#### Text Classification Using Spacy Word Embeddings
* Problem Statement
Fake news refers to misinformation or disinformation in the country which is spread through word of mouth and more recently through digital communication such as What's app messages, social media posts, etc.

Fake news spreads faster than real news and creates problems and fear among groups and in society.

We are going to address these problems using classical NLP techniques and going to classify whether a given message/ text is Real or Fake Message.

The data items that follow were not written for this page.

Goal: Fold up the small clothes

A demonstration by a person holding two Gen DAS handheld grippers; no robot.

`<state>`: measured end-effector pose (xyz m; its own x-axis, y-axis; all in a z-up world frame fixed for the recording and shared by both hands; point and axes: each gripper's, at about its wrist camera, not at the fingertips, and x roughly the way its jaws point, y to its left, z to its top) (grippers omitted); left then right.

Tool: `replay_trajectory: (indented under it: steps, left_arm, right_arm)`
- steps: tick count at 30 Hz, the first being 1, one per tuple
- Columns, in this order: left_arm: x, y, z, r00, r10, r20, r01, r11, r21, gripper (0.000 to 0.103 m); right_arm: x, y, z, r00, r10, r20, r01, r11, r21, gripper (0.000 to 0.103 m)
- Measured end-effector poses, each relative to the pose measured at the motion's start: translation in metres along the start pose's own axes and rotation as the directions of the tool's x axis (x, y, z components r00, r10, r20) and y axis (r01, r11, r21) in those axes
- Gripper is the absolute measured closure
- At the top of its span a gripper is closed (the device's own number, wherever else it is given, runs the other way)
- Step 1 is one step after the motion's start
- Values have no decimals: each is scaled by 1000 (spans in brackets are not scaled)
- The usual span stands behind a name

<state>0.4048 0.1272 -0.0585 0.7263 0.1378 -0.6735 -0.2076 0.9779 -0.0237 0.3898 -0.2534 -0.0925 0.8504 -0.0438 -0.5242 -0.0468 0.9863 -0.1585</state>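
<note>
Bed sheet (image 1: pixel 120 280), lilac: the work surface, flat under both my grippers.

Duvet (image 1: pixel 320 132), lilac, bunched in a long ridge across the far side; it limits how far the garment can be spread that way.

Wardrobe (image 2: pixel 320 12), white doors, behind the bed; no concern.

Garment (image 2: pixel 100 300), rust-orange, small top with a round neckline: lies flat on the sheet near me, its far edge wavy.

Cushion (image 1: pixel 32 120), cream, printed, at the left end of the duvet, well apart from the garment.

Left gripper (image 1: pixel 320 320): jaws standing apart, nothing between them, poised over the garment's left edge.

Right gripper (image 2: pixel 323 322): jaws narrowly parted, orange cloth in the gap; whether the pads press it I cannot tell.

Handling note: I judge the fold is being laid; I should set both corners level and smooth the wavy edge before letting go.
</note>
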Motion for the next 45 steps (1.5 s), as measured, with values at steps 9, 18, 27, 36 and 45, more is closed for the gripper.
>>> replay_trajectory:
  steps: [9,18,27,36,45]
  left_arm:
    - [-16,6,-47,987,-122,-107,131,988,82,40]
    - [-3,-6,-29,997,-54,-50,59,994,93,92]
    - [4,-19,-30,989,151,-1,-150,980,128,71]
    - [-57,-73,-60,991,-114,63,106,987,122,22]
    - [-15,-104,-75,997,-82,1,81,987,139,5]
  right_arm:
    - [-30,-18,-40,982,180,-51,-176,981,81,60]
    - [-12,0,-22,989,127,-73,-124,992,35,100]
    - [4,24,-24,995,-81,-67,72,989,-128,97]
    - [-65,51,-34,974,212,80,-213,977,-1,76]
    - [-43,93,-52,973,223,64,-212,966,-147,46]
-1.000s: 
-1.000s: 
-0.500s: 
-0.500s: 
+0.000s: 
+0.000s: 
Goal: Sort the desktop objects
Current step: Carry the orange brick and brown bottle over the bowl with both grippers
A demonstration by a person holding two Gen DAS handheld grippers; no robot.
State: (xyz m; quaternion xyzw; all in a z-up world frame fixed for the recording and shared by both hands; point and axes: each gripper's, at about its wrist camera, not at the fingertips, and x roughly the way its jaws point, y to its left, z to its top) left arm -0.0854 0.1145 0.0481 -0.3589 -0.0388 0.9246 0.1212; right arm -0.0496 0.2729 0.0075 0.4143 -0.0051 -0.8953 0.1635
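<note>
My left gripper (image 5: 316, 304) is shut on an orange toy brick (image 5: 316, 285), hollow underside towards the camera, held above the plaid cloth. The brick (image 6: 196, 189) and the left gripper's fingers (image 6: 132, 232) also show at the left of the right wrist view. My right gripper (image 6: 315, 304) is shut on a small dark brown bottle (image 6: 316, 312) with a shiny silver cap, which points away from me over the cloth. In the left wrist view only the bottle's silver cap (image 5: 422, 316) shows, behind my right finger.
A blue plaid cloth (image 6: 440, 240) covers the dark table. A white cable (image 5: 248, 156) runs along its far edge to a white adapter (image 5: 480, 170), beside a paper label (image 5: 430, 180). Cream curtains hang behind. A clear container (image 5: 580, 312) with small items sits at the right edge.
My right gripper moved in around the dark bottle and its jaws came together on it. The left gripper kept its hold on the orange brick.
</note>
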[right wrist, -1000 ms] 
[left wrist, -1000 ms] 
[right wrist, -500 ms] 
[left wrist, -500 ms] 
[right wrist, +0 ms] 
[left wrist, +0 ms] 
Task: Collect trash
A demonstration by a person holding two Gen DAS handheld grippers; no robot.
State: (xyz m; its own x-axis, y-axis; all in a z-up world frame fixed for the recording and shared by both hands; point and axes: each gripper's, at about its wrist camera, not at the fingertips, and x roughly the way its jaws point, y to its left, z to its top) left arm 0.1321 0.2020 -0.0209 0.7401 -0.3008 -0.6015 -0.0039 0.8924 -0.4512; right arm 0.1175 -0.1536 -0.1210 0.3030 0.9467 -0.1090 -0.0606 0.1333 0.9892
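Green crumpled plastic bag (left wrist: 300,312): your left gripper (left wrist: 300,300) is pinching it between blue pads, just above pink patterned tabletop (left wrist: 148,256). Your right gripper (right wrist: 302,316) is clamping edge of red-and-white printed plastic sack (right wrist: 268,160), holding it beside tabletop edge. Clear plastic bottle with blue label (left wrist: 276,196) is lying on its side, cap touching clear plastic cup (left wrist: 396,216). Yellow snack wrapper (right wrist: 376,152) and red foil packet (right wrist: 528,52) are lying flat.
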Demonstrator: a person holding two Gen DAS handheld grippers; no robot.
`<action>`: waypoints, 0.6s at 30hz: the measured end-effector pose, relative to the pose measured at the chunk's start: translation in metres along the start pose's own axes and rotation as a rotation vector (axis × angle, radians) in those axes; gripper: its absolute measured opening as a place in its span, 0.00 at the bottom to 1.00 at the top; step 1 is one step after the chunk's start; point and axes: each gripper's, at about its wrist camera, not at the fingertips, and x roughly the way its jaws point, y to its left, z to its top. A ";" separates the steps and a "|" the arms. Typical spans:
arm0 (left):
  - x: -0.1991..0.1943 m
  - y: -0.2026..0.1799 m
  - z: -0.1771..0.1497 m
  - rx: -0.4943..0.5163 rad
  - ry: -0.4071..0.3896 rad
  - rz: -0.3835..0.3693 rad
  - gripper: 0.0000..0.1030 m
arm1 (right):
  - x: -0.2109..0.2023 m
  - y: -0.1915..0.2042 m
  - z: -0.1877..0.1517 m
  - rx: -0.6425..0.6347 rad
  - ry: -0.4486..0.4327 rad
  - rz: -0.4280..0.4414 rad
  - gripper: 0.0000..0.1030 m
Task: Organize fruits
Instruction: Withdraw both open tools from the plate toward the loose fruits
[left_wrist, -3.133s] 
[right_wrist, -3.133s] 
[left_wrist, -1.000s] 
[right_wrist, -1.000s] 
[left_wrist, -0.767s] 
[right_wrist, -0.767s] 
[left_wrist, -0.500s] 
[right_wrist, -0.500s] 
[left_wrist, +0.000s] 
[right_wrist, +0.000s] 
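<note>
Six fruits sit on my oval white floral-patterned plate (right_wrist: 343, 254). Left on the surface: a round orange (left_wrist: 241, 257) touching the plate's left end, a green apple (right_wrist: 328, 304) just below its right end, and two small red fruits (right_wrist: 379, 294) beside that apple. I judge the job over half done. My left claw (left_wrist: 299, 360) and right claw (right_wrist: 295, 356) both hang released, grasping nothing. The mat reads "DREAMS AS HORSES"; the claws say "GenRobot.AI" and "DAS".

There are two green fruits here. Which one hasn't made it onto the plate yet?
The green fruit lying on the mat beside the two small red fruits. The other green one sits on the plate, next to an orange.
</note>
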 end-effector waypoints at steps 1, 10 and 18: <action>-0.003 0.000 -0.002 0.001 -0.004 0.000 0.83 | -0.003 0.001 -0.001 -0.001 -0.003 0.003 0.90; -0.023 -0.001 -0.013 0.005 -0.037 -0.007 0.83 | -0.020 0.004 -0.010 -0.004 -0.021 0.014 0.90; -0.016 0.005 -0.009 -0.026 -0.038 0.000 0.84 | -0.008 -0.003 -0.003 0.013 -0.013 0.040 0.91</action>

We will use glove embeddings from spacy which is trained on massive wikipedia dataset to pre-process and text vectorization and apply different classification algorithms.

In [None]:
import pandas as pd
df = pd.read_csv('Fake_Real_Data.csv')
print(df.shape)
df.head()

In [None]:
df['Text'][0]

In [None]:
df.label.value_counts()

In [None]:
target = {'Fake':0,'Real':1}
df['label_num'] = df['label'].map(target)

In [None]:
df.head()

In [None]:
import spacy
nlp = spacy.load('en_core_web_lg')

In [None]:
df['vector'] = df['Text'].apply(lambda text: nlp(text).vector)

In [None]:
df.head()

In [None]:
from sklearn.model_selection import train_test_split
X_train,X_test,y_train,y_test = train_test_split(
    df['vector'],df['label_num'],test_size=0.2,random_state=2022,stratify=df.label_num
)

In [None]:
import numpy as np

x_train_2d = np.stack(X_train)
x_test_2d = np.stack(X_test)

In [None]:
from sklearn.naive_bayes import MultinomialNB
from sklearn.preprocessing import MinMaxScaler

scaler = MinMaxScaler()
scaled_train = scaler.fit_transform(x_train_2d)
scaled_test = scaler.transform(x_test_2d)

In [None]:
nb = MultinomialNB()
nb.fit(scaled_train,y_train)

In [None]:
from sklearn.metrics import classification_report
y_pred = nb.predict(scaled_test)
print(classification_report(y_test,y_pred))

In [None]:
from sklearn.neighbors import KNeighborsClassifier
knn = KNeighborsClassifier()
knn.fit(x_train_2d,y_train)
y_pred = knn.predict(x_test_2d)
print(classification_report(y_test,y_pred))

In [None]:
from sklearn.metrics import confusion_matrix
cm = confusion_matrix(y_test,y_pred)
cm

##### Key Takeaways
* KNN model which didn't perform well in the vectorization techniques like Bag of words, and TF-IDF due to very high dimensional vector space, performed really well with glove vectors due to only 300-dimensional vectors and very good embeddings(similar and related words have almost similar embeddings) for the given text data.

* MultinomialNB model performed decently well but did not come into the top list because in the 300-dimensional vectors we also have the negative values present. The Naive Bayes model does not fit the data if there are negative values. So, to overcome this shortcoming, we have used the Min-Max scaler to bring down all the values between 0 to 1. In this process, there will be a possibility of variance and information loss among the data. But anyhow we got a decent recall and f1 scores.